#### [Required action]
When copying the listing below, skip every picture and repeat exactly the lines from the first one through the line that contains "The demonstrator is".

#### [Input]
----

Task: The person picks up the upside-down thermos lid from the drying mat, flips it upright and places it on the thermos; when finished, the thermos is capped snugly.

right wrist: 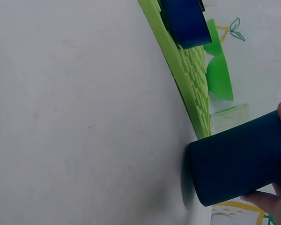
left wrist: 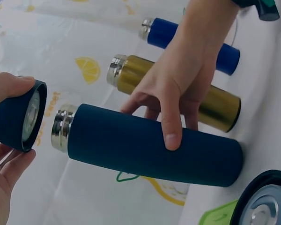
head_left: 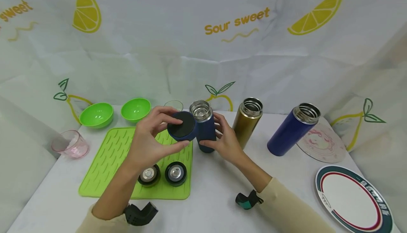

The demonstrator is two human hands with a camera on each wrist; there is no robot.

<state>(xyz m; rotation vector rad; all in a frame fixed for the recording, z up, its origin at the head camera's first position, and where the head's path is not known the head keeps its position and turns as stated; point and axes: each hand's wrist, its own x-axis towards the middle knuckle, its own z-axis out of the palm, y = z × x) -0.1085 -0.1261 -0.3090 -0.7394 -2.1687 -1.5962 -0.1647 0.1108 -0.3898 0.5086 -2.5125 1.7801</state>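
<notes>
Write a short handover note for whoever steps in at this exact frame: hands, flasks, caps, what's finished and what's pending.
Left hand: fingers pinch the dark blue cap, held beside the flask mouth, not on it.
Right hand: grips the dark blue flask, standing upright on the table.
Gold flask and blue flask: open, uncapped, to the right.
Two more caps lie on the green mat.
Done: no flask is capped.
Left: probably seat this cap, then the other two.
</notes>
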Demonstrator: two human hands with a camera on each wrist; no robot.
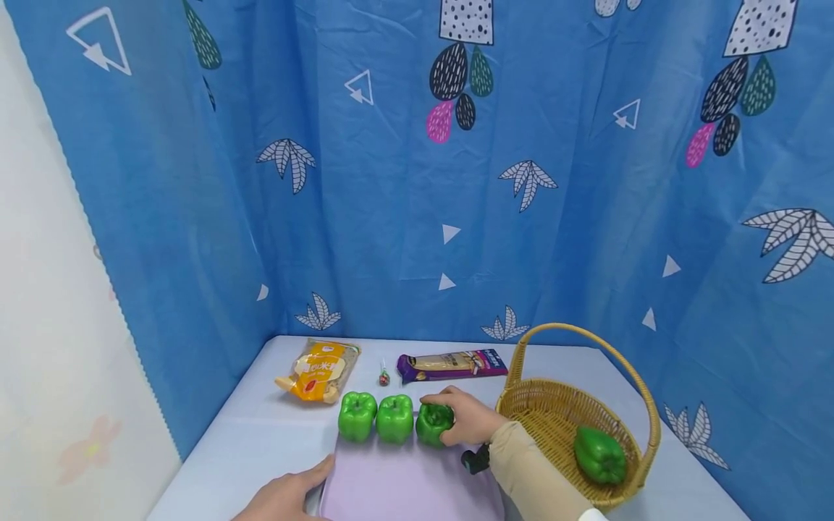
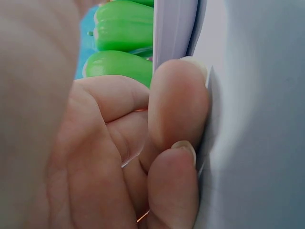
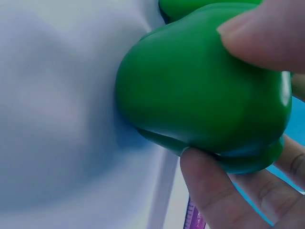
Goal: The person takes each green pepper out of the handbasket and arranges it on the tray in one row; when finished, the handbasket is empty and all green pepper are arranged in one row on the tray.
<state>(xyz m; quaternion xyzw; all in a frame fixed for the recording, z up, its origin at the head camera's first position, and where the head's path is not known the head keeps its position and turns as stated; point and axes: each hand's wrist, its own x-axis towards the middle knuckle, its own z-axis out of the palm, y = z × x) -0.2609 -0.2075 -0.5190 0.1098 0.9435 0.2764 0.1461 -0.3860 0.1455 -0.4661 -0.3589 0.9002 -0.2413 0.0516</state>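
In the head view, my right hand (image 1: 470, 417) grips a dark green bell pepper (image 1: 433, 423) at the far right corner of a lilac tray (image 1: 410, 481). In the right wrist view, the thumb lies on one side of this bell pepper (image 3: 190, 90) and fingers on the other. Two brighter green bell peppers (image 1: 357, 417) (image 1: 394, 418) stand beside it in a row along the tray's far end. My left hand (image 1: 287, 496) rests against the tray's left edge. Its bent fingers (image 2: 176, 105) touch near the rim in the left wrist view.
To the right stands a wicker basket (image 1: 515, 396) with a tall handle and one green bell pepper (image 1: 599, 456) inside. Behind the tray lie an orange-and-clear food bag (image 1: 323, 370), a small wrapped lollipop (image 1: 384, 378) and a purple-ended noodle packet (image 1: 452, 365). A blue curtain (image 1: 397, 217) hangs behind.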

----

#### [Result below]
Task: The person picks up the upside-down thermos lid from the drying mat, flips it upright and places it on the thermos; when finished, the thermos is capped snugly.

right wrist: 
left wrist: 
head_left: 

The demonstrator is two human hands with a camera on each wrist; there is no robot.

For this exercise, nothing more is required.